What the task requires:
Write each line exactly, from the line that holds "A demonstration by" through the final line of the material, and no other line.

----------

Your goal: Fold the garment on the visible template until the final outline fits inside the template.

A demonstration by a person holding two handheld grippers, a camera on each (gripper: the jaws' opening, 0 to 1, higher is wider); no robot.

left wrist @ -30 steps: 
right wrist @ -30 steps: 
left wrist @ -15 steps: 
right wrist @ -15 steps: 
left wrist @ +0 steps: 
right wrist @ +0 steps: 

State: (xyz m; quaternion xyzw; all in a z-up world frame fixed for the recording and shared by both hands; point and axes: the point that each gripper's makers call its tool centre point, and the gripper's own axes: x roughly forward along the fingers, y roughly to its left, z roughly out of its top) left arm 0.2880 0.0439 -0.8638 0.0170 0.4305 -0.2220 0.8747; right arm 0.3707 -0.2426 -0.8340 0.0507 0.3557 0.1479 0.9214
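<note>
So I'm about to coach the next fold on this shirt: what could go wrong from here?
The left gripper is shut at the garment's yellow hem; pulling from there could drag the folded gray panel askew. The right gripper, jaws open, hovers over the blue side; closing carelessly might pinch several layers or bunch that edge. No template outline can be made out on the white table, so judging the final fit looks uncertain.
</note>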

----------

Solution for this problem:
A demonstration by a person holding two handheld grippers, a camera on each (gripper: the jaws' opening, 0 to 1, higher is wider); no robot.

left wrist @ -30 steps: 
right wrist @ -30 steps: 
left wrist @ -15 steps: 
right wrist @ -15 steps: 
left wrist @ +0 steps: 
right wrist @ +0 steps: 

State: (xyz m; quaternion xyzw; all in a z-up world frame fixed for the recording and shared by both hands; point and axes: the point that each gripper's makers call its tool centre point, and the gripper's own axes: x roughly forward along the fingers, y roughly to its left, z roughly out of its top) left arm 0.2880 0.0439 -0.8638 0.0170 0.4305 -0.2220 0.8747; right arm 0.3707 -0.2426 -0.8340 0.0507 0.3557 0.1479 0.9214
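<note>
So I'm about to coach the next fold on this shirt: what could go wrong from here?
The left gripper is shut at the garment's yellow hem; pulling from there could drag the folded gray panel askew. The right gripper, jaws open, hovers over the blue side; closing carelessly might pinch several layers or bunch that edge. No template outline can be made out on the white table, so judging the final fit looks uncertain.
</note>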

Nothing further belongs to this answer.